■ Problem requirements ■
Copy the data exactly. Leave nothing out.

-------------------------

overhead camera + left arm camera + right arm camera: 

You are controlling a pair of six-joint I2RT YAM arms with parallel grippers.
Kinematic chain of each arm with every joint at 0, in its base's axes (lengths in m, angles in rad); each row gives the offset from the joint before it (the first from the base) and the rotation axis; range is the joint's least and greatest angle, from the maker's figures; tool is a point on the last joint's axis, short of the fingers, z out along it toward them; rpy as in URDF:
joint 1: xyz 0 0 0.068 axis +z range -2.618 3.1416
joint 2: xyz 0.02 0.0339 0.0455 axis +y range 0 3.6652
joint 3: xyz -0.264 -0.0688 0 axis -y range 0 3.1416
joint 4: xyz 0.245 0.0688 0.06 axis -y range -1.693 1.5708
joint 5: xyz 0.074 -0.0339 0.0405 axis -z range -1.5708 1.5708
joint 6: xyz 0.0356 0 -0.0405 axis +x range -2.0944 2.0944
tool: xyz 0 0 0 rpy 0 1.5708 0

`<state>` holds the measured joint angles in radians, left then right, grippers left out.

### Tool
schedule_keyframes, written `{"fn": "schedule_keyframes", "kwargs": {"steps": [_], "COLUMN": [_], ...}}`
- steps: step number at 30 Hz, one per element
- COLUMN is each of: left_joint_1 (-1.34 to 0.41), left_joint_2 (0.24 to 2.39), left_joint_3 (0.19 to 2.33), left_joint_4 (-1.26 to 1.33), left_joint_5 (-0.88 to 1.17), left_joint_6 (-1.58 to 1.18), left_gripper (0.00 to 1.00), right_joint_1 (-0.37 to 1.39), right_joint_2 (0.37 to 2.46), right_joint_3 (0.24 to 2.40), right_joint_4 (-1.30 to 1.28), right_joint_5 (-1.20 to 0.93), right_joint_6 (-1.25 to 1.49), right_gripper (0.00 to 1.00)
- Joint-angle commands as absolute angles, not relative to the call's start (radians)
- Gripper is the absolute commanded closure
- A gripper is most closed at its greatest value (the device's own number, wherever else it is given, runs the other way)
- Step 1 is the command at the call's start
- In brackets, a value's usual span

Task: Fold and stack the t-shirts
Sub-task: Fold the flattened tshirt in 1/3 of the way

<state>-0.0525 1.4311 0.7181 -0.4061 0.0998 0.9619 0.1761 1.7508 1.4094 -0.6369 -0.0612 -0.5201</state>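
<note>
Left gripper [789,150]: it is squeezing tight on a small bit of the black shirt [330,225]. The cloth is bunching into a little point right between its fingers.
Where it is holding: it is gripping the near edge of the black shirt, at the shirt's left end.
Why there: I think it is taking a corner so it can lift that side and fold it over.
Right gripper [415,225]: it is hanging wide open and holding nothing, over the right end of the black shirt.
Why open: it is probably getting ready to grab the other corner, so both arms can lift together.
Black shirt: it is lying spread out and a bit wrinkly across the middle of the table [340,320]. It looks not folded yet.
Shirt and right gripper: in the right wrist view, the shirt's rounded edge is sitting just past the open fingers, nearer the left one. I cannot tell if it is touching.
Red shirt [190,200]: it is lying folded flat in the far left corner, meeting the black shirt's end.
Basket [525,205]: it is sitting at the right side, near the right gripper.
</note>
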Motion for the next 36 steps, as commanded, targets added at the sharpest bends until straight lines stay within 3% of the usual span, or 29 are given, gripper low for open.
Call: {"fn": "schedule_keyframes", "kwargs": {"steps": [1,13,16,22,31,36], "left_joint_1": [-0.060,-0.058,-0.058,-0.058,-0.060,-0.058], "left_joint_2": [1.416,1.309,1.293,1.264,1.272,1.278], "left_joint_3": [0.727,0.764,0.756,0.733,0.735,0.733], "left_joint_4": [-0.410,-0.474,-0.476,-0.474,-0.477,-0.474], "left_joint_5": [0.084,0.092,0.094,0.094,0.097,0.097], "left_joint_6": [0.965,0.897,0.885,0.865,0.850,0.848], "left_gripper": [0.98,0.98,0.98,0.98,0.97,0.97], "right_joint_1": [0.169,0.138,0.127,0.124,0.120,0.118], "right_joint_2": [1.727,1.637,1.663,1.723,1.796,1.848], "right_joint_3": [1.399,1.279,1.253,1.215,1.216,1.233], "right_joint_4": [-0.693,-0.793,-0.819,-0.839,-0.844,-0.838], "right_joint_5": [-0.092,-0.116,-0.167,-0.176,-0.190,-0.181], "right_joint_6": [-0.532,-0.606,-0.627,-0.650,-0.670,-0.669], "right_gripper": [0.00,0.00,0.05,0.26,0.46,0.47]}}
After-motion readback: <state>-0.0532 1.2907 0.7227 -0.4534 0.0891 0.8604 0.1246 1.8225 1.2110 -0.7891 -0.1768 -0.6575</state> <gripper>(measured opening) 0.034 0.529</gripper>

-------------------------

■ Reply ■
overhead camera + left arm camera + right arm camera: 

You are controlling a pair of six-joint I2RT YAM arms with parallel grippers.
Kinematic chain of each arm with every joint at 0, in its base's axes (lengths in m, angles in rad); each row gives the offset from the joint before it (the first from the base) and the rotation axis; range is the joint's least and greatest angle, from the maker's figures; tool is a point on the last joint's axis, short of the fingers, z out along it toward them; rpy as in URDF:
joint 1: xyz 0 0 0.068 axis +z range -2.618 3.1416
joint 2: xyz 0.02 0.0339 0.0455 axis +y range 0 3.6652
joint 3: xyz -0.264 -0.0688 0 axis -y range 0 3.1416
joint 4: xyz 0.245 0.0688 0.06 axis -y range -1.693 1.5708
joint 5: xyz 0.074 -0.0339 0.0405 axis -z range -1.5708 1.5708
joint 6: xyz 0.0356 0 -0.0405 axis +x range -2.0944 2.0944
tool: xyz 0 0 0 rpy 0 1.5708 0

`<state>` holds the measured joint angles in radians, left then right, grippers left out.

### Tool
schedule_keyframes, written `{"fn": "schedule_keyframes", "kwargs": {"steps": [_], "COLUMN": [_], ...}}`
- steps: step number at 30 Hz, one per element
- COLUMN is each of: left_joint_1 (-1.34 to 0.41), left_joint_2 (0.24 to 2.39), left_joint_3 (0.19 to 2.33), left_joint_4 (-1.26 to 1.33), left_joint_5 (-0.88 to 1.17), left_joint_6 (-1.58 to 1.18), left_gripper (0.00 to 1.00), right_joint_1 (-0.37 to 1.39), right_joint_2 (0.37 to 2.46), right_joint_3 (0.24 to 2.40), right_joint_4 (-1.30 to 1.28), right_joint_5 (-1.20 to 0.93), right_joint_6 (-1.25 to 1.49), right_gripper (0.00 to 1.00)
- Joint-angle commands as absolute angles, not relative to the call's start (radians)
- Gripper is the absolute commanded closure
- A gripper is most closed at its greatest value (the device's own number, wherever else it is given, runs the other way)
- Step 1 is the command at the call's start
- In brackets, a value's usual span

Task: Fold and stack the t-shirts
Sub-task: Fold the flattened tshirt in 1/3 of the way

<state>-0.0525 1.4311 0.7181 -0.4061 0.0998 0.9619 0.1761 1.7508 1.4094 -0.6369 -0.0612 -0.5201</state>
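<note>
Left gripper [789,150]: it is squeezing tight on a small bit of the black shirt [330,225]. The cloth is bunching into a little point right between its fingers.
Where it is holding: it is gripping the near edge of the black shirt, at the shirt's left end.
Why there: I think it is taking a corner so it can lift that side and fold it over.
Right gripper [415,225]: it is hanging wide open and holding nothing, over the right end of the black shirt.
Why open: it is probably getting ready to grab the other corner, so both arms can lift together.
Black shirt: it is lying spread out and a bit wrinkly across the middle of the table [340,320]. It looks not folded yet.
Shirt and right gripper: in the right wrist view, the shirt's rounded edge is sitting just past the open fingers, nearer the left one. I cannot tell if it is touching.
Red shirt [190,200]: it is lying folded flat in the far left corner, meeting the black shirt's end.
Basket [525,205]: it is sitting at the right side, near the right gripper.
</note>
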Motion for the next 36 steps, as commanded, targets added at the sharpest bends until straight lines stay within 3% of the usual span, or 29 are given, gripper low for open.
Call: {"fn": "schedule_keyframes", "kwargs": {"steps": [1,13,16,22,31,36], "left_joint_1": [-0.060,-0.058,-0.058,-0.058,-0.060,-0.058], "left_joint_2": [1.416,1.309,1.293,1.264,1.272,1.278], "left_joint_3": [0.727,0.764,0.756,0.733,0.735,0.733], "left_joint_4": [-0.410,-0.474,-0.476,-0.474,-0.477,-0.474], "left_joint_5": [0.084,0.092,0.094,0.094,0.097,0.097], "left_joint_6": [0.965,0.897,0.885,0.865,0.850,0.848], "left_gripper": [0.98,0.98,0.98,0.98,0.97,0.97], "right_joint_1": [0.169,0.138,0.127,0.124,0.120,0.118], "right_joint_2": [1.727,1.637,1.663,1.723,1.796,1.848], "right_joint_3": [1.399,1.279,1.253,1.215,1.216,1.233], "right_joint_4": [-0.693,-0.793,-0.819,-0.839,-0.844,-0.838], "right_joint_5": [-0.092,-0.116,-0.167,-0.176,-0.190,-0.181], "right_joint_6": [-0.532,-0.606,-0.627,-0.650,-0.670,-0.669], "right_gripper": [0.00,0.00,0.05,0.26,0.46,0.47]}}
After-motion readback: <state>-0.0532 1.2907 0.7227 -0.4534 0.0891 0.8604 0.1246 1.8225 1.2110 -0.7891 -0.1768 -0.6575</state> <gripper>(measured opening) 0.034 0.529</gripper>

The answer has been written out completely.